Balikpapan, 12 Okotber 2012
Dear       : Ema Syam

Assalamu’alaikum… J
Apa kabar Ema?. Ana harap Anti baik-baik aja. Ema, ana mau cerita dikit
ttg pengalaman yang ternyata gak seburuk yang ana bayangin dulu.
Ternyata bener kata Anti, disini seruuuuuu…buanget!!! Banyak teman dan
banyak kegiatan yang bermanfaat sekaligus menantang. Ah, rasanya sedih
banget Anti gak ada disini. L
                Oh iya, terlebih lagi, disni kita belajar bahasa Arab
dan bahasa Inggris secara rutin. Karna harus dipraktekkan dalam kehidupan
sehari-hari. Jadi, 
skarang di Asrama kita pake 2 bahasa itu deh. Ya, kadang sedih kalau salah
dan mesti dapat hukuman. Tapi, senangnya karna itu yang buat ana lebih
lancar berbahasa asing.
                Tau gak?. Osis disini kocaaaakk banget! Pas kita Ospek
aja kita disuruh ngejalanin tes yang banyaak dan seru. Kita juga dapat
nama hijrah loh. Nama hijrah itu nama Pondok kita. Nama pondok ana bagus
loh, Namanya Athiyyah. Cantik kan?. Kalo Anti kesini, ana janji deh,
Ana cariin nama bagus buat Anti. Ok!
                So, udah dulu ya?. Jangan lupa balas suratku.
See you next time :*
                                                                                               
                             Your Friend,
                                                                                                                                    
                           Sarah _Athiyyah                                                                                                                                                                                                        
        Okey, kali ini jelas bagiku, kondisiku semakin terpuruk dan siap tersungkur.
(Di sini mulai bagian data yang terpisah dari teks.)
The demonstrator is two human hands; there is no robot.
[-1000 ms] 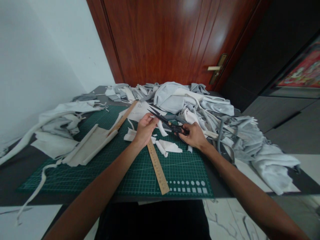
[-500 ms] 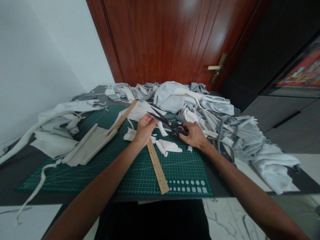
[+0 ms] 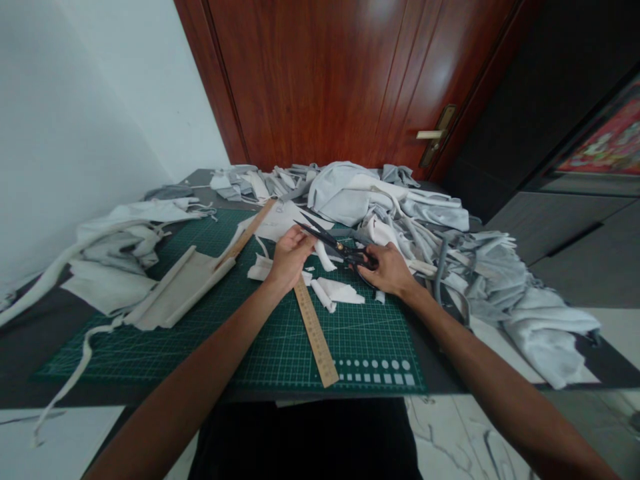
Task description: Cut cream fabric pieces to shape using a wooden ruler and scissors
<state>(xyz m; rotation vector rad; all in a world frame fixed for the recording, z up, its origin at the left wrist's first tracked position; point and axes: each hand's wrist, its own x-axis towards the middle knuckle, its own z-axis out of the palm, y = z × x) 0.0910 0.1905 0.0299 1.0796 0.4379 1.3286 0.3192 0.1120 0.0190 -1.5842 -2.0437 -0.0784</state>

Akh, aku tak mau kalah lagi. 
Tapi dia semakin lebih dariku dan banyak yang ia ketahui tanpa aku
mengetahuinya sama sekali. 
padahal aku 
sekolah di SMP negeri yang bertaraf Internasional dan tentunya terfavorit
Se-Balikpapan.  Apa tadi? Ana,  Anti, Bahasa Arab & Inggris jadi bahasa sehari-hari?
Nama Hijrah?. Semuanya aku tak tahu dan itu 
boomerang bagiku yang telah tersetel dari detik ini. Mati aku!.
            Kuraih I-Pod-ku dan mem-play lagu Baby JB sekeras mungkin untuk melupakan segala
hal yang membuatku makin gerah. 
            Dan itu berjalan hingga sekarang.Hingga lima tahun telah berlalu. Sarah rutin ke rumahku
setiap ia ada hari libur atau perpulangan. Aku telah kebal dengan segala sindiran Mama hingga aku
tak begitu ambil pusing mengenai kewajibanku berjilbab. Alhasil, aku belum berjilbab sampai sekarang setelah 6 tahun seharusnya aku telah berjlbab.
            “ Ema, ini ada Pamflet Ta’lim buat kamu.” Sarah menyodorkan sehelai Pamflet penuh warna namun aku tak berminat membacaya.
            “Terus?” jawabku ketus.
            “ Mungkin kamu mau baca lalu datang. Kebetulan aku salah satu Panitianya. Yang ngisi Ta’limnya juga Ustadz dari Ponpesku.Ya, aku pikir mungkin……itu bermanfaat buat kamu.”
Sarah kembali menyodorkan Pamflet itu agar lebih dekat ke sofa tempatku duduk. Namun aku tak bergeming. Tetap diam layaknya patung. Sedetik berlalu, Ia menatapku lalu beranjak pergi karna ia tau aku, aku yang tipikal gengsian dan tak pernah mau kalah. Dan aku takkan pernah rela ia memprotesku.
            Manusia yang bergerak didalam layar yang sedang kutonton sungguh membosankan. Aku memilih hendak beranjak untuk kembali ke kamar dan mendengarkan musik andalanku. Tapi…..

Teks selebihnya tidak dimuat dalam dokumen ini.